Directors cease and desist their efforts to force upon the Company’s past and present independent auditors their self-interested attempts to change a specific accounting treatment of their ERPS obligations from that of a non-current liability to a current liability.

The Class D Directors were advised by the Board of Directors that such conduct, as evidenced in their auditor communications was in violation of Section 303(a) of the Sarbanes-Oxley Act of 2002 (“SOX 303”) and Final Rule 13B2-2(b)(1). The Class D Directors would not respond (other than to state “no comment”) to numerous requests from Director Bernard Bailey and other directors as to the allegations of SOX 303 violations, as to the Board of Directors’ request to cease and desist such conduct and as to their bad faith and breach of fiduciary duty regarding their false and misleading disclosures of conflict of interest in their 2007 and 2008 director and officer questionnaires.

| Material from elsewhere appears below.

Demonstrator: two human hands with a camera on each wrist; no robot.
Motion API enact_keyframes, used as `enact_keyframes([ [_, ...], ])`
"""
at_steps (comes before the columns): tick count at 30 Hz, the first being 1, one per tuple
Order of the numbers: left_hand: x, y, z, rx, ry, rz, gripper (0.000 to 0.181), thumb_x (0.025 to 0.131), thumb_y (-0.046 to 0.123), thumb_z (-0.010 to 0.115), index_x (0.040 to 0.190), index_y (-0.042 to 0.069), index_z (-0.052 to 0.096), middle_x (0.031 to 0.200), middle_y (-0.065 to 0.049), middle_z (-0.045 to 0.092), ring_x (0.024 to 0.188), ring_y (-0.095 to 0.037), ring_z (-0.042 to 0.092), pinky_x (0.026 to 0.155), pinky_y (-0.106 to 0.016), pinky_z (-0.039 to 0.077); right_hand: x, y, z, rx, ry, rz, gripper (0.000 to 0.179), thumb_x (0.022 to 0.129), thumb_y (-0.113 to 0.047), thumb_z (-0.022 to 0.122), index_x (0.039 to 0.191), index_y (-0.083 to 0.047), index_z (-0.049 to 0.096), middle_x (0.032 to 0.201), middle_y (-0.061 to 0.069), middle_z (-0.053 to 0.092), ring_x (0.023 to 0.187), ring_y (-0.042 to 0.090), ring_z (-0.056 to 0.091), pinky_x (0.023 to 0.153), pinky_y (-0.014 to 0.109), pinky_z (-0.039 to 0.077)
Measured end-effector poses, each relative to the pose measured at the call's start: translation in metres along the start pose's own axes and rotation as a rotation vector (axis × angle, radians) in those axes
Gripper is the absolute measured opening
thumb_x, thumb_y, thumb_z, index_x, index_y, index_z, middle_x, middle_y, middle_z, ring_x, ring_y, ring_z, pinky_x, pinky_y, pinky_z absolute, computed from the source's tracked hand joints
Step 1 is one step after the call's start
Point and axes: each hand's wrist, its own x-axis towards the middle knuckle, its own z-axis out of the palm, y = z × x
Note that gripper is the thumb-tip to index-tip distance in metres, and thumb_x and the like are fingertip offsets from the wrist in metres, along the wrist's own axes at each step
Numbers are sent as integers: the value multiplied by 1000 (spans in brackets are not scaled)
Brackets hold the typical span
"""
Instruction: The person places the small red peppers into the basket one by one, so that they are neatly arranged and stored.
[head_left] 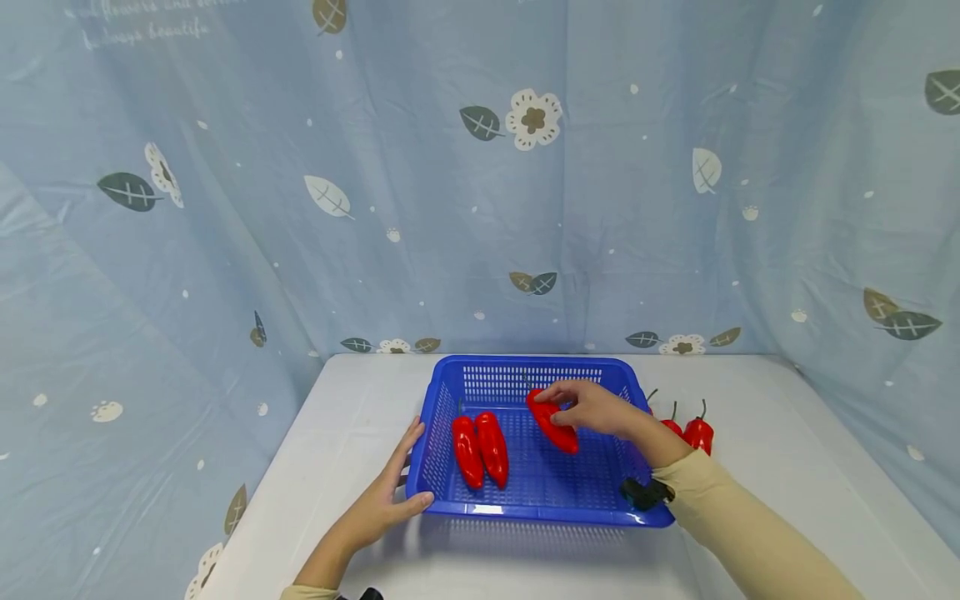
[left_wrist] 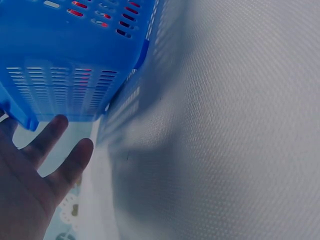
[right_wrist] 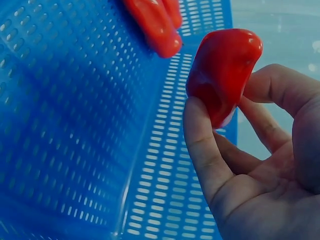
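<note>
A blue plastic basket [head_left: 525, 507] with slotted walls sits on the white table. Two red chili peppers [head_left: 480, 450] lie side by side in its left part. Over the basket's right half, my right hand [head_left: 588, 408] pinches another red chili pepper [right_wrist: 222, 70] between thumb and fingers; it looks held above the basket floor. My left hand [head_left: 382, 500] is at the basket's left side, thumb by the front left corner. In the left wrist view its fingers [left_wrist: 75, 162] spread fairly straight along the outer wall, some of them hidden at the frame's edge.
Several more red peppers [head_left: 698, 435] with dark stems lie on the table right of the basket, partly behind my right forearm. A pale blue curtain [head_left: 420, 275] with leaves and flowers hangs behind the white table [head_left: 322, 433] and along its sides.
</note>
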Motion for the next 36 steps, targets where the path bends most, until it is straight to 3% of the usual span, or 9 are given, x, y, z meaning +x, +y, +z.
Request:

As previously reported on the Form 8-K filed on July 13, 2007, Goodman, the former independent accountants of the Company, had resigned effective July 24, 2007. Goodman also stated that it resigned because its independence was impaired. In particular, Goodman determined that it could no longer serve as the Company’s independent accountant because Hamot and Siegel had been elected to the Company’s Board of Directors effective June 18, 2007.

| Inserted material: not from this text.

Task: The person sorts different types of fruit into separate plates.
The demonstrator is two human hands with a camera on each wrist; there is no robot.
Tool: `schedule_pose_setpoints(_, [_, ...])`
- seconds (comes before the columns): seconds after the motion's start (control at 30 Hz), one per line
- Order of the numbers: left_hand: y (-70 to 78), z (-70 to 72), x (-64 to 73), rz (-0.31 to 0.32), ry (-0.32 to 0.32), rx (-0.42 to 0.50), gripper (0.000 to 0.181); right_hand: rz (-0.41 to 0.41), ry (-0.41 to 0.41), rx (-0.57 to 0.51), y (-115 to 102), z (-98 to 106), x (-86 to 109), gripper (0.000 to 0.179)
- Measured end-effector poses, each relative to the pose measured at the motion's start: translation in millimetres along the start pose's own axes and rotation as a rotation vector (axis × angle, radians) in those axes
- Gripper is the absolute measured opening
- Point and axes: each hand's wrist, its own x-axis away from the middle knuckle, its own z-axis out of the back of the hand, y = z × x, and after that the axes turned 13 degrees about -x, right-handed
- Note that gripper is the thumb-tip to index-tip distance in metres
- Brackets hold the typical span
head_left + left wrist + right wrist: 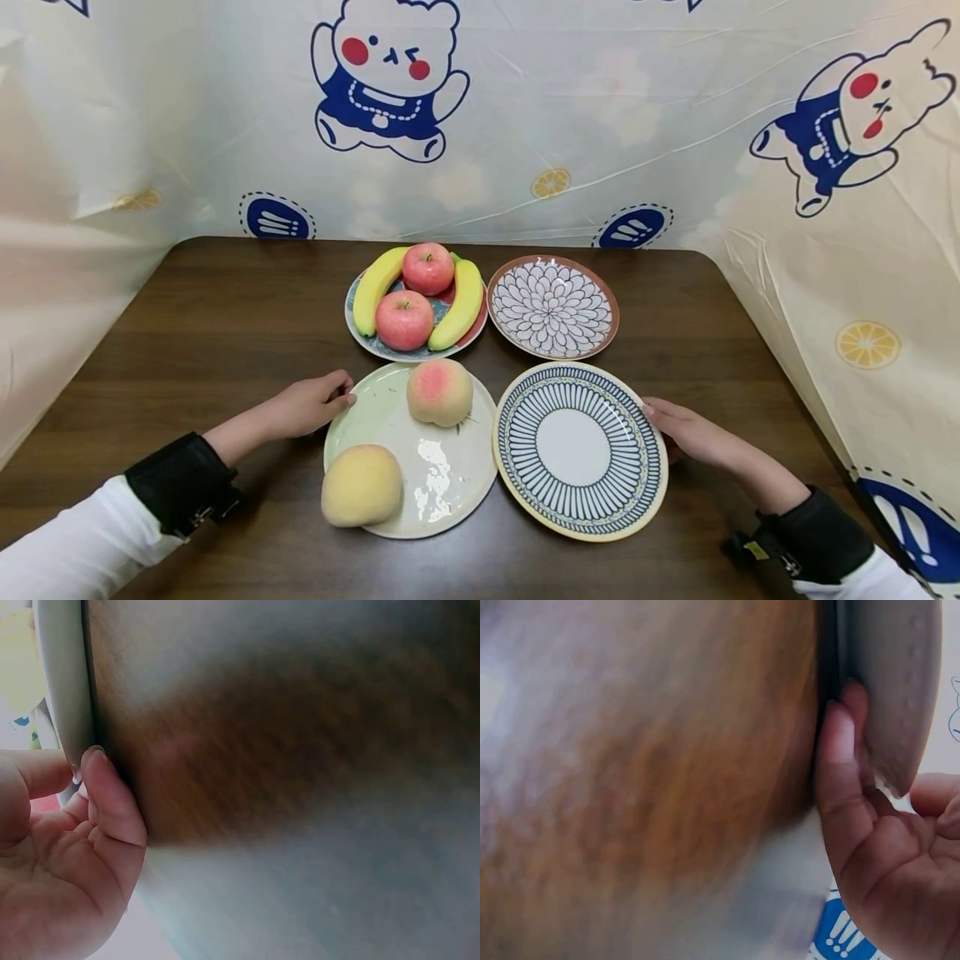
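on the bench (247, 333), we pinch the pale plate (375, 425) with our left hand (311, 406) and the striped plate (573, 447) beside it with our right hand (692, 432), fingers (112, 799) beneath the outer rims, likely so our grip clears the peaches (440, 392).

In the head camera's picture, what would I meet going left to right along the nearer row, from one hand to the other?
Left hand → pale plate, bearing a yellow fruit and then a peach → striped plate → right hand.
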Motion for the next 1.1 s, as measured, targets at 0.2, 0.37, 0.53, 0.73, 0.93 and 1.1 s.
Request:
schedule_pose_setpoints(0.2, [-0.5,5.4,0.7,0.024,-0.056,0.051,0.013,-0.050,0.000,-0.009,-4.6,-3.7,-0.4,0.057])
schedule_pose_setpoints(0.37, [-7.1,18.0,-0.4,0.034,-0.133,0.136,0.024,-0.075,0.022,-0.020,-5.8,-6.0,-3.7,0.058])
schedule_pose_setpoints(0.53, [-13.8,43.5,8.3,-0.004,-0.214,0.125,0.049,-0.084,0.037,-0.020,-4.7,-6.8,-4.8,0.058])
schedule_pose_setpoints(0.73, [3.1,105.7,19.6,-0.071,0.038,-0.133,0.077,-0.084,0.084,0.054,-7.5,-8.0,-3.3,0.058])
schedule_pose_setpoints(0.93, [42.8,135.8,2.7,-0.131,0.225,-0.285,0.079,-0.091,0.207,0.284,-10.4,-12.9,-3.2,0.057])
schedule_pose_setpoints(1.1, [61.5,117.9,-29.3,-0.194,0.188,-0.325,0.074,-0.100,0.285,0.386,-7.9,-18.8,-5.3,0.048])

On March 28, 2008, Roark, Rearden & Hamot Capital Management, LLC (“RRHCM”), the general partner of Costa Brava Partnership III L.P. (of which Seth Hamot is the managing member), sent a letter to Goodman, in which it demanded that Goodman withdraw its audit opinion for the years 2006, 2005 and 2004. In addition, the letter threatened further legal action against Goodman, stating “Costa Brava reserves its right to bring claims against Goodman for any damages resulting from clean audit opinions relating to past or future financial statements.”

Subsequently, on May 23, 2008, Costa Brava filed its new Complaint against Goodman in the Circuit Court of the County of Fairfax, Virginia, alleging that Goodman filed false audit opinions with the SEC in Telos’ 2005 and 2006 Forms 10-K. To date, this complaint has been filed but not yet been served on Goodman.

Section 9 – Financial Statements and Exhibits


Item 9.01 Financial Statements and Exhibits


(d) Exhibits

The following exhibit is furnished as part of this report.


  99.1 Preliminary Injunction dated June 27, 2008


Pursuant to the requirements of the Securities Exchange Act of 1934, as amended, the registrant has duly caused this report to be signed on its behalf by the undersigned hereunto duly authorized.